▸ PROBLEM TO WORK ON:
Nothing is to be altered. Print each record in full.

___ MATERIAL FOR THIS TASK ___

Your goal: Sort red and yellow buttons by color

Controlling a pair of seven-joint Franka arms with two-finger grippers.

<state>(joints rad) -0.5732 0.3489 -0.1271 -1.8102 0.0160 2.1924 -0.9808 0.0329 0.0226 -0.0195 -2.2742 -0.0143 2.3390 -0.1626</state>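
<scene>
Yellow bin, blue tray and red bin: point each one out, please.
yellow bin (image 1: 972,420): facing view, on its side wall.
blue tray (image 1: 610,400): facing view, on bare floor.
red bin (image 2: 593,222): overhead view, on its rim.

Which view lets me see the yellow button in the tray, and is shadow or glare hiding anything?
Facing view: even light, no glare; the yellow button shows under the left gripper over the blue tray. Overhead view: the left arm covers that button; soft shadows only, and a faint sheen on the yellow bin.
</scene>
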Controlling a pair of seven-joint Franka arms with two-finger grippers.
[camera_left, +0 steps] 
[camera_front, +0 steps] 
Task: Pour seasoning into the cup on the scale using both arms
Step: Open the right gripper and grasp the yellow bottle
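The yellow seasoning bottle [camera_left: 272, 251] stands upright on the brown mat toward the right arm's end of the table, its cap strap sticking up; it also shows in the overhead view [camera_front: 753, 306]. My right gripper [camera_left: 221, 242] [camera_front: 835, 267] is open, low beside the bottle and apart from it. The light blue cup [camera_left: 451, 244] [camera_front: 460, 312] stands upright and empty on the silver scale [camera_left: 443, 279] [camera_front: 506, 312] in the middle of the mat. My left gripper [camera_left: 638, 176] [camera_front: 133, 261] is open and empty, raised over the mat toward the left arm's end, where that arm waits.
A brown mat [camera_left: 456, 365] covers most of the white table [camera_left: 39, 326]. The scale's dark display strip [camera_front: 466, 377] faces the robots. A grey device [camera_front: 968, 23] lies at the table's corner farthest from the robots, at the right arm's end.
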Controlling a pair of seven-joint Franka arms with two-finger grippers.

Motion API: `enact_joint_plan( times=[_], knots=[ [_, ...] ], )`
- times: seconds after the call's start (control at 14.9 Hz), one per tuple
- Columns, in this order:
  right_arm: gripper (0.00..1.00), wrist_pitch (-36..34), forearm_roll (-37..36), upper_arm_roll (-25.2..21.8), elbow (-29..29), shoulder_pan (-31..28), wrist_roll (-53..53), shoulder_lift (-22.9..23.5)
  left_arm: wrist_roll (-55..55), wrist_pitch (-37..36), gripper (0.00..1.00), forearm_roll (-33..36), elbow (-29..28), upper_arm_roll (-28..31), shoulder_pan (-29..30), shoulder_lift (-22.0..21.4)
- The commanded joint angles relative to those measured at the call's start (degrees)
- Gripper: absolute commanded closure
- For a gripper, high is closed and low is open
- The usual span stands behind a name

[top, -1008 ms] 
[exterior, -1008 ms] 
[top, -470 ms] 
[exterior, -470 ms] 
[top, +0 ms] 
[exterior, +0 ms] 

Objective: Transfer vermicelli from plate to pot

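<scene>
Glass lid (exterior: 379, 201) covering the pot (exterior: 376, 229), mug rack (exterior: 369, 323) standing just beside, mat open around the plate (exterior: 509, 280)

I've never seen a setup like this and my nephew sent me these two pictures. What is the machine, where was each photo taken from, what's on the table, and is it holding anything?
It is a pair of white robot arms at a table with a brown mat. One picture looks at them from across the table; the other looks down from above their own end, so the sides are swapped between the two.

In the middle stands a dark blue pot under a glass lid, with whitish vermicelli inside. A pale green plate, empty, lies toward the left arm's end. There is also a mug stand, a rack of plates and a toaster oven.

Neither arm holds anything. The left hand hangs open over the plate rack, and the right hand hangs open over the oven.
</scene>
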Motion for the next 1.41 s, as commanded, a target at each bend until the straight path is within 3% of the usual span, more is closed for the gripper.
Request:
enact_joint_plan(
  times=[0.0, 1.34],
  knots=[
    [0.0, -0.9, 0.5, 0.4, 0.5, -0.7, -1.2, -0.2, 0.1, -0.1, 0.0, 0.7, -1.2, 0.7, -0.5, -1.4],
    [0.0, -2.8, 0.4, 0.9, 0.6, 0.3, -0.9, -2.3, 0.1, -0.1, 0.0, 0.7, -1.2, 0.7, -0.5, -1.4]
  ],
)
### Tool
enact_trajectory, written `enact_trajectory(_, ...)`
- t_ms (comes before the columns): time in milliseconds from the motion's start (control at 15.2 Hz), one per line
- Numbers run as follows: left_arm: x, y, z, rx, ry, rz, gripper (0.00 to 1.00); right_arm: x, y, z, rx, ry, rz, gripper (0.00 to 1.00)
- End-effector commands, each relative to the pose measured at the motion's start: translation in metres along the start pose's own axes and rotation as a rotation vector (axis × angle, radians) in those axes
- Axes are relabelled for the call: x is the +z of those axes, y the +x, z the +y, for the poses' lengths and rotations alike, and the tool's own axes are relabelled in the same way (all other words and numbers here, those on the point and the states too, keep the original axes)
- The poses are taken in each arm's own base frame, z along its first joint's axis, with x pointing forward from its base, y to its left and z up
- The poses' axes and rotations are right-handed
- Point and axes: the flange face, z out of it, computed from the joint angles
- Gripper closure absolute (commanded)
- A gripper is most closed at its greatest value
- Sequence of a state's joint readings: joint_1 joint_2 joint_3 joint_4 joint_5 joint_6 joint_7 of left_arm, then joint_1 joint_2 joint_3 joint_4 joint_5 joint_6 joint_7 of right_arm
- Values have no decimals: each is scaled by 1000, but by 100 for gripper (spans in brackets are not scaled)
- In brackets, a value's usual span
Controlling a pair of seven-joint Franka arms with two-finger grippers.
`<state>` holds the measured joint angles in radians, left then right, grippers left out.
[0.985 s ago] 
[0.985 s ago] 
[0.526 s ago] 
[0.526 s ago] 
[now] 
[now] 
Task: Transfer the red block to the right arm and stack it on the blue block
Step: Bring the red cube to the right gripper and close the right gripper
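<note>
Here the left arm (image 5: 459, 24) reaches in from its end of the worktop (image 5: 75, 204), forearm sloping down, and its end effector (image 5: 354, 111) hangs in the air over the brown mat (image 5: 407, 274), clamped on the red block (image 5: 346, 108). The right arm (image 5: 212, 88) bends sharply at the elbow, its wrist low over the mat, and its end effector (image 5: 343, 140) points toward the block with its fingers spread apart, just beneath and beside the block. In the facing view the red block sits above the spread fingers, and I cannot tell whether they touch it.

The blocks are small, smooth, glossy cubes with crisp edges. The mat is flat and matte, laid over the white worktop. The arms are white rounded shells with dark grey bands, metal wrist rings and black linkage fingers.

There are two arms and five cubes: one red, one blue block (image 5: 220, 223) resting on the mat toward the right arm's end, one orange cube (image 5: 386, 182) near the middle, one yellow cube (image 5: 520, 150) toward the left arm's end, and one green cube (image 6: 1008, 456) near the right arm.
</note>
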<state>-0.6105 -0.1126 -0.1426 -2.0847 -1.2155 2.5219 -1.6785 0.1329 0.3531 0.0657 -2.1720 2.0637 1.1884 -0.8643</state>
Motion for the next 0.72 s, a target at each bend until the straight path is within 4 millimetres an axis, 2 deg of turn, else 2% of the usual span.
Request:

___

▸ RESPONSE AREA:
Your goal: Sort red and yellow buttons by color

Controlling a pair of seven-joint Franka arms with two-finger grippers.

<state>(joints rad) -0.5732 0.3489 -0.1271 -1.8102 0.0160 2.1924 -0.9808 0.0329 0.0226 -0.0195 -2.2742 -0.0143 2.3390 -0.1626</state>
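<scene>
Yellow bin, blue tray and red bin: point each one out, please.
yellow bin (image 1: 972,420): facing view, on its side wall.
blue tray (image 1: 610,400): facing view, on bare floor.
red bin (image 2: 593,222): overhead view, on its rim.

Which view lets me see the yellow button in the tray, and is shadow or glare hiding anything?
Facing view: even light, no glare; the yellow button shows under the left gripper over the blue tray. Overhead view: the left arm covers that button; soft shadows only, and a faint sheen on the yellow bin.
</scene>
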Controlling a pair of seven-joint Franka arms with two-finger grippers.
[camera_left, +0 steps] 
[camera_front, +0 steps] 
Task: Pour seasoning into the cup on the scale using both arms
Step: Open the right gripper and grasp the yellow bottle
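The yellow seasoning bottle [camera_left: 272, 251] stands upright on the brown mat toward the right arm's end of the table, its cap strap sticking up; it also shows in the overhead view [camera_front: 753, 306]. My right gripper [camera_left: 221, 242] [camera_front: 835, 267] is open, low beside the bottle and apart from it. The light blue cup [camera_left: 451, 244] [camera_front: 460, 312] stands upright and empty on the silver scale [camera_left: 443, 279] [camera_front: 506, 312] in the middle of the mat. My left gripper [camera_left: 638, 176] [camera_front: 133, 261] is open and empty, raised over the mat toward the left arm's end, where that arm waits.
A brown mat [camera_left: 456, 365] covers most of the white table [camera_left: 39, 326]. The scale's dark display strip [camera_front: 466, 377] faces the robots. A grey device [camera_front: 968, 23] lies at the table's corner farthest from the robots, at the right arm's end.
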Controlling a pair of seven-joint Franka arms with two-finger grippers.

Motion API: `enact_joint_plan( times=[_], knots=[ [_, ...] ], )`
- times: seconds after the call's start (control at 14.9 Hz), one per tuple
- Columns, in this order:
  right_arm: gripper (0.00..1.00), wrist_pitch (-36..34), forearm_roll (-37..36), upper_arm_roll (-25.2..21.8), elbow (-29..29), shoulder_pan (-31..28), wrist_roll (-53..53), shoulder_lift (-22.9..23.5)
  left_arm: wrist_roll (-55..55), wrist_pitch (-37..36), gripper (0.00..1.00), forearm_roll (-33..36), elbow (-29..28), upper_arm_roll (-28..31), shoulder_pan (-29..30), shoulder_lift (-22.0..21.4)
- The commanded joint angles relative to those measured at the call's start (degrees)
- Gripper: absolute commanded closure
- For a gripper, high is closed and low is open
- The usual span stands behind a name

[top, -1008 ms] 
[exterior, -1008 ms] 
[top, -470 ms] 
[exterior, -470 ms] 
[top, +0 ms] 
[exterior, +0 ms] 

Objective: Transfer vermicelli from plate to pot

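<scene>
Glass lid (exterior: 379, 201) covering the pot (exterior: 376, 229), mug rack (exterior: 369, 323) standing just beside, mat open around the plate (exterior: 509, 280)

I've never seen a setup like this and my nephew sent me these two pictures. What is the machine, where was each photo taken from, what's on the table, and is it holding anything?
It is a pair of white robot arms at a table with a brown mat. One picture looks at them from across the table; the other looks down from above their own end, so the sides are swapped between the two.

In the middle stands a dark blue pot under a glass lid, with whitish vermicelli inside. A pale green plate, empty, lies toward the left arm's end. There is also a mug stand, a rack of plates and a toaster oven.

Neither arm holds anything. The left hand hangs open over the plate rack, and the right hand hangs open over the oven.
</scene>
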Motion for the next 1.41 s, as commanded, a target at each bend until the straight path is within 3% of the usual span, more is closed for the gripper.
Request:
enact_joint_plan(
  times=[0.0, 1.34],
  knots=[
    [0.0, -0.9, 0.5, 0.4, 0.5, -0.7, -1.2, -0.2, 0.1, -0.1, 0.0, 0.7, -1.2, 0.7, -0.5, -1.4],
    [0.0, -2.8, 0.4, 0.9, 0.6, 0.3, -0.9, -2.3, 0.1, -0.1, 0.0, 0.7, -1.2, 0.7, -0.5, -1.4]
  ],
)
### Tool
enact_trajectory, written `enact_trajectory(_, ...)`
- t_ms (comes before the columns): time in milliseconds from the motion's start (control at 15.2 Hz), one per line
- Numbers run as follows: left_arm: x, y, z, rx, ry, rz, gripper (0.00 to 1.00); right_arm: x, y, z, rx, ry, rz, gripper (0.00 to 1.00)
- End-effector commands, each relative to the pose measured at the motion's start: translation in metres along the start pose's own axes and rotation as a rotation vector (axis × angle, radians) in those axes
- Axes are relabelled for the call: x is the +z of those axes, y the +x, z the +y, for the poses' lengths and rotations alike, and the tool's own axes are relabelled in the same way (all other words and numbers here, those on the point and the states too, keep the original axes)
- The poses are taken in each arm's own base frame, z along its first joint's axis, with x pointing forward from its base, y to its left and z up
- The poses' axes and rotations are right-handed
- Point and axes: the flange face, z out of it, computed from the joint angles
- Gripper closure absolute (commanded)
- A gripper is most closed at its greatest value
- Sequence of a state's joint readings: joint_1 joint_2 joint_3 joint_4 joint_5 joint_6 joint_7 of left_arm, then joint_1 joint_2 joint_3 joint_4 joint_5 joint_6 joint_7 of right_arm
- Values have no decimals: each is scaled by 1000, but by 100 for gripper (spans in brackets are not scaled)
- In brackets, a value's usual span
Controlling a pair of seven-joint Franka arms with two-finger grippers.
`<state>` holds the measured joint angles in radians, left then right, grippers left out.
[0.985 s ago] 
[0.985 s ago] 
[0.526 s ago] 
[0.526 s ago] 
[now] 
[now] 
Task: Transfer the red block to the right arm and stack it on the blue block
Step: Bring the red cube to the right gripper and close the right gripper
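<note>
Here the left arm (image 5: 459, 24) reaches in from its end of the worktop (image 5: 75, 204), forearm sloping down, and its end effector (image 5: 354, 111) hangs in the air over the brown mat (image 5: 407, 274), clamped on the red block (image 5: 346, 108). The right arm (image 5: 212, 88) bends sharply at the elbow, its wrist low over the mat, and its end effector (image 5: 343, 140) points toward the block with its fingers spread apart, just beneath and beside the block. In the facing view the red block sits above the spread fingers, and I cannot tell whether they touch it.

The blocks are small, smooth, glossy cubes with crisp edges. The mat is flat and matte, laid over the white worktop. The arms are white rounded shells with dark grey bands, metal wrist rings and black linkage fingers.

There are two arms and five cubes: one red, one blue block (image 5: 220, 223) resting on the mat toward the right arm's end, one orange cube (image 5: 386, 182) near the middle, one yellow cube (image 5: 520, 150) toward the left arm's end, and one green cube (image 6: 1008, 456) near the right arm.
</note>
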<state>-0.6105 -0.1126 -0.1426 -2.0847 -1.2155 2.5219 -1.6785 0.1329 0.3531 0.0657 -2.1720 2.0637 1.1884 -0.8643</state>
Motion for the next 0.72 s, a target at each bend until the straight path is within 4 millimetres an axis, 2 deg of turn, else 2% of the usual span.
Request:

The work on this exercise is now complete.